__SUPPLIED ENTRIES__
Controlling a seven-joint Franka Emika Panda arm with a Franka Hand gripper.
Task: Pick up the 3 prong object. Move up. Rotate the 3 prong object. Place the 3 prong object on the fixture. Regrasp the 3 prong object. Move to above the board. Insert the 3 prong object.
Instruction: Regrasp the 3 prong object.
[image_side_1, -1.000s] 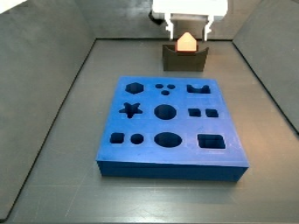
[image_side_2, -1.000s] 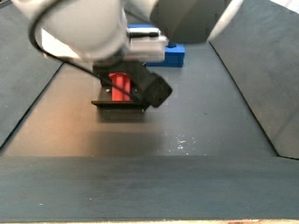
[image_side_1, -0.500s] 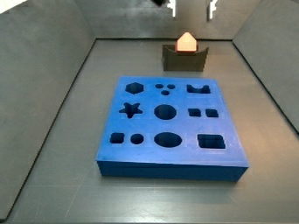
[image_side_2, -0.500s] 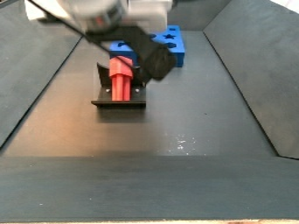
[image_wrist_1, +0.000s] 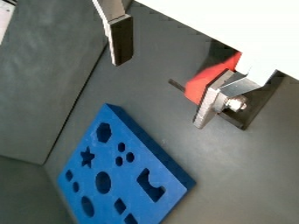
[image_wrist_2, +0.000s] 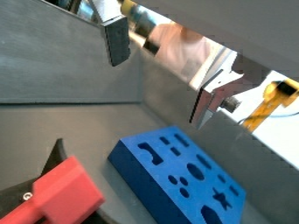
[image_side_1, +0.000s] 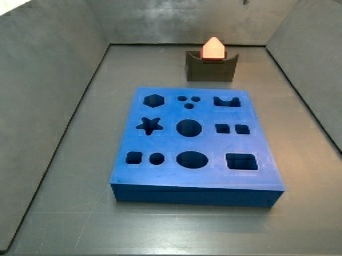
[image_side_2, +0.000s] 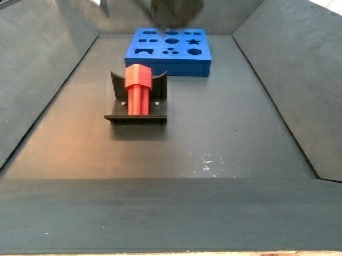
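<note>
The large flat blue board with shaped cut-outs (image_side_1: 197, 145) lies on the dark surface (image_side_2: 214, 150), well apart from the small dark fixture (image_side_2: 135, 108). In it rests the red-orange plastic 3 prong object (image_side_2: 139, 84), standing out of the notch — placing looks done, regrasp is next. The gripper (image_wrist_1: 165, 72) hangs high above, its silver fingers (image_wrist_1: 118, 38) spread wide with nothing between them. For a good regrasp, I would centre the pads on the block's flat sides, descend straight, and close without nudging it askew in the notch.
</note>
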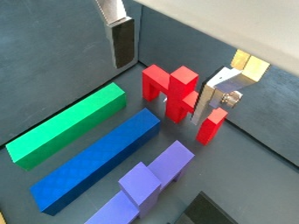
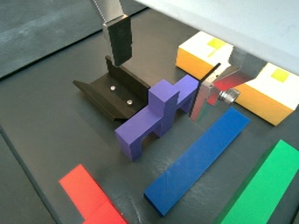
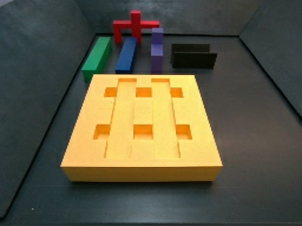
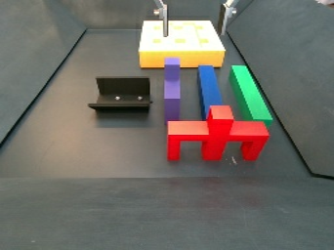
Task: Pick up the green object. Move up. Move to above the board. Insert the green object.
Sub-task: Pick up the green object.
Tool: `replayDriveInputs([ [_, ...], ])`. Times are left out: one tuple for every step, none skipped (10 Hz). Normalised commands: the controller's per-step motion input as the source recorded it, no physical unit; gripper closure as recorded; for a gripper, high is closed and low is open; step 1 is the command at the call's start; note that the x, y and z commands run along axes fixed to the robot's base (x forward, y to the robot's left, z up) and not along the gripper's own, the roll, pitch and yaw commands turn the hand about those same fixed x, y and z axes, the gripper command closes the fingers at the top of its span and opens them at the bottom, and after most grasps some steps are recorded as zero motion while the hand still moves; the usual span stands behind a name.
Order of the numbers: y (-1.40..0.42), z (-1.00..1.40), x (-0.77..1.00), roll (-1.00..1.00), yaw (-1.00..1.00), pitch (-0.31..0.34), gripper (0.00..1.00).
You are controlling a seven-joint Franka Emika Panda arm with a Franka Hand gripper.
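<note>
**Green bar on the floor, gripper high and clear of it**

The long green rectangular bar (image 4: 249, 92) lies flat on the dark floor, outermost of three parallel bars, beside the blue bar (image 4: 209, 91) and purple bar (image 4: 173, 88). The two-finger silver gripper (image 4: 194, 8) hangs above the thick orange-yellow grooved board (image 4: 182, 40), well apart from the green bar, jaws spread and holding nothing. A side view shows the board's six square holes (image 3: 145, 109) with no gripper in sight. Wrist views show one finger (image 1: 121, 43) and a red branched piece (image 1: 170, 88); one shows the black L-shaped fixture (image 2: 114, 92).
</note>
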Motion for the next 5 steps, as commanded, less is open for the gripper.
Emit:
replayDriveInputs([
  [0.0,-0.03,0.0,0.02,0.0,0.0,0.0],
  [-0.2,-0.01,0.0,0.05,0.0,0.0,0.0],
  [0.0,-0.41,0.0,-0.21,0.0,-0.043,0.0],
  [-0.6,-0.41,-0.56,-0.11,0.0,-0.077,0.0],
  [-0.84,-0.24,-0.61,-0.03,0.0,-0.067,0.0],
])
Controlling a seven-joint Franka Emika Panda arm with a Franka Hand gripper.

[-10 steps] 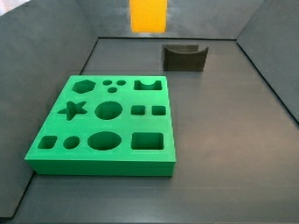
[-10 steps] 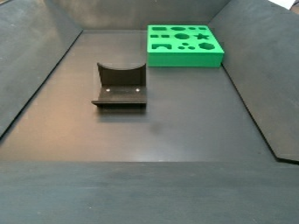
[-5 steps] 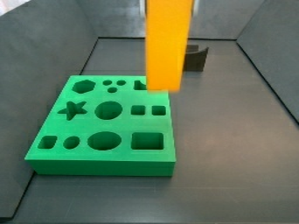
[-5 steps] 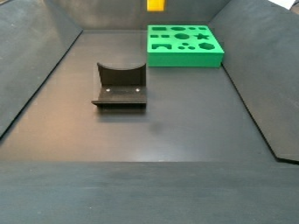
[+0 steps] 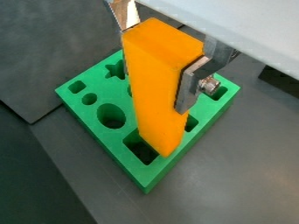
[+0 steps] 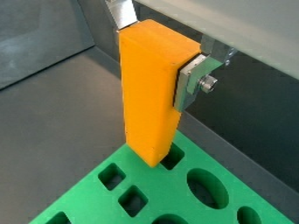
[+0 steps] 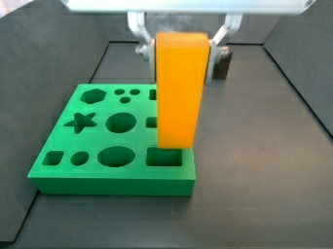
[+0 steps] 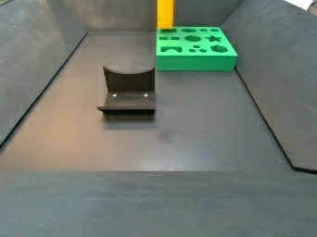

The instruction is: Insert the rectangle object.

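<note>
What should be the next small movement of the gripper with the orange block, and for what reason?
Probably a slow, straight descent. The gripper holds the rectangle object upright, and in a side view its lower end hangs just over the large square hole at a corner of the green board, not yet inside. A wrist view suggests a slight offset, so a small alignment check first would be wise.

- The gripper (image 7: 180, 39), above the green board (image 7: 78, 170), is cut off by the top edge in both side views.
- The orange block (image 8: 165, 13) is cropped at the top there.
- The fixture (image 7: 224, 66) is mostly hidden behind the block.
</note>
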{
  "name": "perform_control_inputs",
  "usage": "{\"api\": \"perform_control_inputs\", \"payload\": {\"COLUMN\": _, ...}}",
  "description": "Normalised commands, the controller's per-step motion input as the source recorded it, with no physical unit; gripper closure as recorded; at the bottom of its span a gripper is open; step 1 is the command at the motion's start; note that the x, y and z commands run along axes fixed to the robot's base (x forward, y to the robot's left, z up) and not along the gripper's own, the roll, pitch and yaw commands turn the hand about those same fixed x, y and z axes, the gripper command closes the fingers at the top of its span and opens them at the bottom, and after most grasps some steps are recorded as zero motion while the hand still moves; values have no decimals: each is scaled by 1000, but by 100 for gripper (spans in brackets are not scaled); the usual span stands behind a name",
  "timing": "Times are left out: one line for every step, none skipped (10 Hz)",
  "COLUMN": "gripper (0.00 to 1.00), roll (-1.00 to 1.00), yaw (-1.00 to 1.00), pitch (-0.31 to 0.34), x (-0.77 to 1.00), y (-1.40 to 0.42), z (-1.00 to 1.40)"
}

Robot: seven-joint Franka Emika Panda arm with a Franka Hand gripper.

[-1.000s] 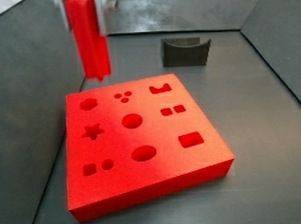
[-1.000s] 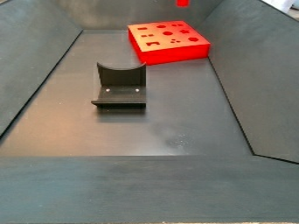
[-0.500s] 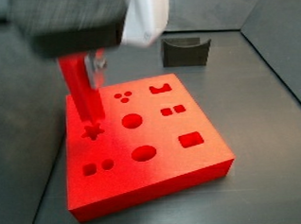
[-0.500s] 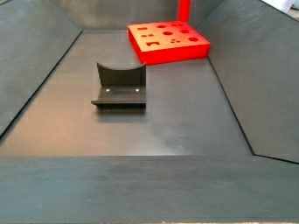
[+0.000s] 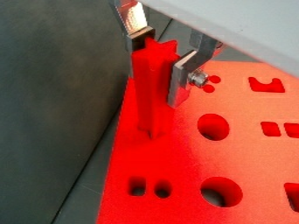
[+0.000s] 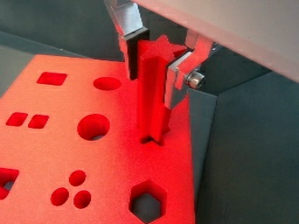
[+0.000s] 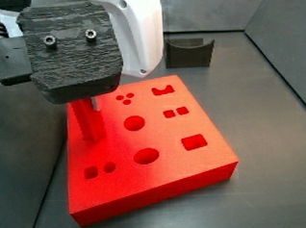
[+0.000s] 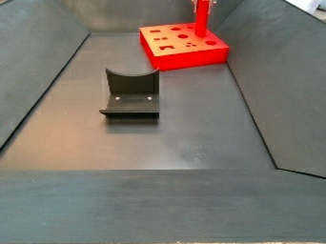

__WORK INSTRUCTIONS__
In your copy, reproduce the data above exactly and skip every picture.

__EXERCISE ANSWER__
Controlling a seven-joint Franka Emika Panda arm with a Franka Hand gripper.
Task: Pick up the 3 prong object. Move up. Rotate the 3 prong object. Place the 3 prong object on the fixture. Regrasp the 3 prong object. Move to above the board. Insert the 3 prong object.
Instruction: Regrasp the 3 prong object.
[image_side_1, -1.000s] 
[image_side_2, -1.000s] 
[image_side_1, -0.500s] 
[image_side_2, -0.500s] 
[image_wrist_1, +0.000s] 
[image_wrist_2, +0.000s] 
[image_side_1, +0.000s] 
[image_side_2, +0.000s] 
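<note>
The large flat blue board with shaped cut-outs (image_side_1: 197, 145) lies on the dark surface (image_side_2: 214, 150), well apart from the small dark fixture (image_side_2: 135, 108). In it rests the red-orange plastic 3 prong object (image_side_2: 139, 84), standing out of the notch — placing looks done, regrasp is next. The gripper (image_wrist_1: 165, 72) hangs high above, its silver fingers (image_wrist_1: 118, 38) spread wide with nothing between them. For a good regrasp, I would centre the pads on the block's flat sides, descend straight, and close without nudging it askew in the notch.
</note>
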Task: Pick up the green object. Move up. Move to above the board. Insert the green object.
Sub-task: Pick up the green object.
Tool: `replayDriveInputs([ [_, ...], ])`. Times are left out: one tuple for every step, none skipped (10 Hz). Normalised commands: the controller's per-step motion input as the source recorded it, no physical unit; gripper closure as recorded; for a gripper, high is closed and low is open; step 1 is the command at the call's start; note that the x, y and z commands run along axes fixed to the robot's base (x forward, y to the robot's left, z up) and not along the gripper's own, the roll, pitch and yaw commands turn the hand about those same fixed x, y and z axes, the gripper command closes the fingers at the top of its span and opens them at the bottom, and after most grasps some steps are recorded as zero motion while the hand still moves; the usual span stands behind a name.
Order of the numbers: y (-1.40..0.42), z (-1.00..1.40), x (-0.77..1.00), roll (-1.00..1.00), yaw (-1.00..1.00), pitch (-0.31..0.34), gripper (0.00..1.00).
You are controlling a seven-joint Franka Emika Panda arm with a Franka Hand gripper.
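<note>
**Green bar on the floor, gripper high and clear of it**

The long green rectangular bar (image 4: 249, 92) lies flat on the dark floor, outermost of three parallel bars, beside the blue bar (image 4: 209, 91) and purple bar (image 4: 173, 88). The two-finger silver gripper (image 4: 194, 8) hangs above the thick orange-yellow grooved board (image 4: 182, 40), well apart from the green bar, jaws spread and holding nothing. A side view shows the board's six square holes (image 3: 145, 109) with no gripper in sight. Wrist views show one finger (image 1: 121, 43) and a red branched piece (image 1: 170, 88); one shows the black L-shaped fixture (image 2: 114, 92).
</note>
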Motion for the next 5 steps, as commanded, less is open for the gripper.
Emit:
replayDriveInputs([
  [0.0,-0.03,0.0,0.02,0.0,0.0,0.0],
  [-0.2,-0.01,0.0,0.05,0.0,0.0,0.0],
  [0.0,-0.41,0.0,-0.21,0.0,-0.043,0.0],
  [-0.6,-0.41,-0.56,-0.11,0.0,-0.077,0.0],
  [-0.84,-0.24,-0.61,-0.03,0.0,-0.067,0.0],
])
Controlling a seven-joint Franka Emika Panda arm with a Franka Hand gripper.

[-10 steps] 
[-10 steps] 
[-5 steps] 
[-5 steps] 
[+0 steps] 
[+0 steps] 
[+0 steps] 
[+0 steps] 

The instruction is: Insert the rectangle object.

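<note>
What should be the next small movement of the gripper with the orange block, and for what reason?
Probably a slow, straight descent. The gripper holds the rectangle object upright, and in a side view its lower end hangs just over the large square hole at a corner of the green board, not yet inside. A wrist view suggests a slight offset, so a small alignment check first would be wise.

- The gripper (image 7: 180, 39), above the green board (image 7: 78, 170), is cut off by the top edge in both side views.
- The orange block (image 8: 165, 13) is cropped at the top there.
- The fixture (image 7: 224, 66) is mostly hidden behind the block.
</note>
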{
  "name": "perform_control_inputs",
  "usage": "{\"api\": \"perform_control_inputs\", \"payload\": {\"COLUMN\": _, ...}}",
  "description": "Normalised commands, the controller's per-step motion input as the source recorded it, with no physical unit; gripper closure as recorded; at the bottom of its span a gripper is open; step 1 is the command at the motion's start; note that the x, y and z commands run along axes fixed to the robot's base (x forward, y to the robot's left, z up) and not along the gripper's own, the roll, pitch and yaw commands turn the hand about those same fixed x, y and z axes, the gripper command closes the fingers at the top of its span and opens them at the bottom, and after most grasps some steps are recorded as zero motion while the hand still moves; values have no decimals: each is scaled by 1000, but by 100 for gripper (spans in brackets are not scaled); the usual span stands behind a name",
  "timing": "Times are left out: one line for every step, none skipped (10 Hz)",
  "COLUMN": "gripper (0.00 to 1.00), roll (-1.00 to 1.00), yaw (-1.00 to 1.00), pitch (-0.31 to 0.34), x (-0.77 to 1.00), y (-1.40 to 0.42), z (-1.00 to 1.40)"
}

Robot: seven-joint Franka Emika Panda arm with a Franka Hand gripper.

[-1.000s] 
[-1.000s] 
[-0.500s] 
[-0.500s] 
[+0.000s] 
[+0.000s] 
[+0.000s] 
[+0.000s] 

There's no more to the answer.